▶ [WHAT IS REQUIRED]:
Any picture must be dropped, but each line of the data should be duplicated exactly.

◇ ◇ ◇ ◇ ◇ ◇ ◇

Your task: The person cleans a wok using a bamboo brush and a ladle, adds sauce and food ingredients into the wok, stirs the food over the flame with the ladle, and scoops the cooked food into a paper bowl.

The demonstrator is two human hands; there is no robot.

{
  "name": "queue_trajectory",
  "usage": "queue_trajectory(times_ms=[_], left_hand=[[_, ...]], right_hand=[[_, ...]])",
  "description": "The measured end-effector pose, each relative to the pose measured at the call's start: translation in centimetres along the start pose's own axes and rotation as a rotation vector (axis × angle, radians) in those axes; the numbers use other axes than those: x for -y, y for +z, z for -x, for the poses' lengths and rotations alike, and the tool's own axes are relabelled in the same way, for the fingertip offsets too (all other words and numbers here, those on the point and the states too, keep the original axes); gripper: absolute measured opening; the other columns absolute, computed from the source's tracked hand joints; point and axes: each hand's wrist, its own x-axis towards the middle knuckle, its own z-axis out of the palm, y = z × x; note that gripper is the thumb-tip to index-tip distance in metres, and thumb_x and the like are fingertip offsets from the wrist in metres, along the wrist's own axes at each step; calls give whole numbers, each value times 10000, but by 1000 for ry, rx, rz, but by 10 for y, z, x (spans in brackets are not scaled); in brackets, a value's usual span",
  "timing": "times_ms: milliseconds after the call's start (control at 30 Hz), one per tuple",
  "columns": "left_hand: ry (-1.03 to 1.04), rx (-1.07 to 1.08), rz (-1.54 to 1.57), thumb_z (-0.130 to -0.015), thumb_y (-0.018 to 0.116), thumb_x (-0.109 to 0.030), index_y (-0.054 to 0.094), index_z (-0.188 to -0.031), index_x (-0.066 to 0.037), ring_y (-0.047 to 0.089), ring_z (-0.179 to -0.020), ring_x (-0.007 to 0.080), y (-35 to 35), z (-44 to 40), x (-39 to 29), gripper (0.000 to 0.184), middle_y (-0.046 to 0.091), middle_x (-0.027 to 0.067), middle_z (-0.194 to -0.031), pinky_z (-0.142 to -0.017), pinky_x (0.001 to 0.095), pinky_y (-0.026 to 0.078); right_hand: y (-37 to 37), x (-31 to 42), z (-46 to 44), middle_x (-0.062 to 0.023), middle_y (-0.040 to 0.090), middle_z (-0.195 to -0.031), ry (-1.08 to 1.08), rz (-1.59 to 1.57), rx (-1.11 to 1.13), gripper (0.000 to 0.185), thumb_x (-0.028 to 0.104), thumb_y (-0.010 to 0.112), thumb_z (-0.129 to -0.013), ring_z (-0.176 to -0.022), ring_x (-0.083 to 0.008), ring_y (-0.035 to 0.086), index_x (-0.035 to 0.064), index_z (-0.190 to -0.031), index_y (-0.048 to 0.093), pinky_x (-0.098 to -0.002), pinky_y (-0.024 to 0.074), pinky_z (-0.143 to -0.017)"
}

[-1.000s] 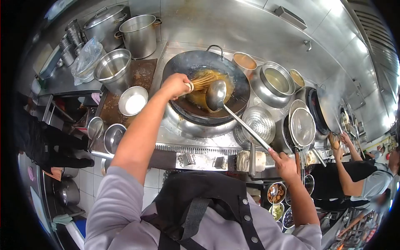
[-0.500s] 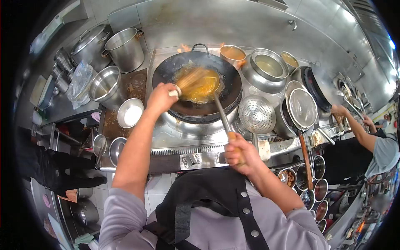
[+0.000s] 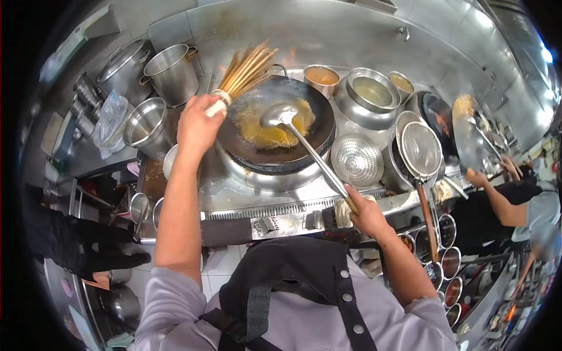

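Observation:
My left hand [image 3: 200,124] grips the white-wrapped handle of a bamboo brush [image 3: 247,70], whose splayed bristles are raised over the wok's back left edge. Around the long handle of a metal ladle [image 3: 281,115], my right hand [image 3: 367,214] is closed in front of the stove. The ladle's bowl hangs over the middle of the dark wok [image 3: 319,136], its rounded side up. Yellowish liquid [image 3: 263,136] lies in the wok under the ladle.
A perforated strainer [image 3: 356,159] and a mesh strainer [image 3: 421,149] lie right of the wok. Behind it stand a pot of orange liquid [image 3: 321,76] and small flames. Metal pots [image 3: 146,126] stand left. A co-worker [image 3: 515,202] handles another wok at right; dark-clothed legs show at left.
The brush has risen out of the liquid toward the back left. The ladle has turned over and shifted left, while my right hand has moved right and slightly down. The co-worker's wok is now tilted up.

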Motion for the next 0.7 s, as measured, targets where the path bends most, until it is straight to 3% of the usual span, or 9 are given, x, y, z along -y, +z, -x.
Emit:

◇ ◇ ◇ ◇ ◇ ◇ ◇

▶ [SOLVED PROBLEM]:
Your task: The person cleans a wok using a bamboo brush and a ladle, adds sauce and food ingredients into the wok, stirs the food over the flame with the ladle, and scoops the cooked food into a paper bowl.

The demonstrator is two human hands; there is no robot.

{
  "name": "queue_trajectory",
  "usage": "queue_trajectory(times_ms=[_], left_hand=[[_, ...]], right_hand=[[_, ...]])",
  "description": "The measured end-effector pose, each relative to the pose measured at the call's start: translation in centimetres along the start pose's own axes and rotation as a rotation vector (axis × angle, radians) in those axes; the numbers use other axes than those: x for -y, y for +z, z for -x, for the poses' lengths and rotations alike, and the tool's own axes are relabelled in the same way, for the fingertip offsets too (all other words and numbers here, those on the point and the states too, keep the original axes); gripper: absolute measured opening; the other columns absolute, computed from the source's tracked hand joints; point and axes: each hand's wrist, its own x-axis towards the middle knuckle, its own z-axis out of the palm, y = z × x; note that gripper is the thumb-tip to index-tip distance in metres, and thumb_x and the like are fingertip offsets from the wrist in metres, along the wrist's own axes at each step; calls give whole numbers, each value times 10000, but by 1000 for ry, rx, rz, but by 10 for y, z, x (spans in brackets are not scaled); in brackets, a value's usual span",
  "timing": "times_ms: milliseconds after the call's start (control at 30 Hz), one per tuple",
  "columns": "left_hand: ry (-1.03 to 1.04), rx (-1.07 to 1.08), rz (-1.54 to 1.57), thumb_z (-0.130 to -0.015), thumb_y (-0.018 to 0.116), thumb_x (-0.109 to 0.030), index_y (-0.054 to 0.094), index_z (-0.188 to -0.031), index_x (-0.066 to 0.037), ring_y (-0.047 to 0.089), ring_z (-0.179 to -0.020), ring_x (-0.007 to 0.080), y (-35 to 35), z (-44 to 40), x (-39 to 29), gripper (0.000 to 0.184), middle_y (-0.046 to 0.091), middle_x (-0.027 to 0.067), middle_z (-0.194 to -0.031), pinky_z (-0.142 to -0.017), pinky_x (0.001 to 0.095), pinky_y (-0.026 to 0.078); right_hand: y (-37 to 37), x (-31 to 42), z (-46 to 44), middle_x (-0.062 to 0.023), middle_y (-0.040 to 0.090), middle_z (-0.195 to -0.031), ry (-1.08 to 1.08), rz (-1.59 to 1.57), rx (-1.11 to 1.13), gripper (0.000 to 0.185), thumb_x (-0.028 to 0.104), thumb_y (-0.010 to 0.112), thumb_z (-0.129 to -0.013), ring_z (-0.176 to -0.022), ring_x (-0.083 to 0.008), ring_y (-0.035 to 0.086), index_x (-0.035 to 0.064), index_z (-0.190 to -0.031), index_y (-0.048 to 0.093), pinky_x (-0.098 to -0.002), pinky_y (-0.024 to 0.074), pinky_z (-0.143 to -0.017)"
}

[-1.000s] 
[-0.500s] 
[+0.000s] 

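Observation:
My left hand [image 3: 200,124] grips the white-wrapped handle of a bamboo brush [image 3: 247,70], whose splayed bristles are raised over the wok's back left edge. Around the long handle of a metal ladle [image 3: 281,115], my right hand [image 3: 367,214] is closed in front of the stove. The ladle's bowl hangs over the middle of the dark wok [image 3: 319,136], its rounded side up. Yellowish liquid [image 3: 263,136] lies in the wok under the ladle.
A perforated strainer [image 3: 356,159] and a mesh strainer [image 3: 421,149] lie right of the wok. Behind it stand a pot of orange liquid [image 3: 321,76] and small flames. Metal pots [image 3: 146,126] stand left. A co-worker [image 3: 515,202] handles another wok at right; dark-clothed legs show at left.
The brush has risen out of the liquid toward the back left. The ladle has turned over and shifted left, while my right hand has moved right and slightly down. The co-worker's wok is now tilted up.
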
Motion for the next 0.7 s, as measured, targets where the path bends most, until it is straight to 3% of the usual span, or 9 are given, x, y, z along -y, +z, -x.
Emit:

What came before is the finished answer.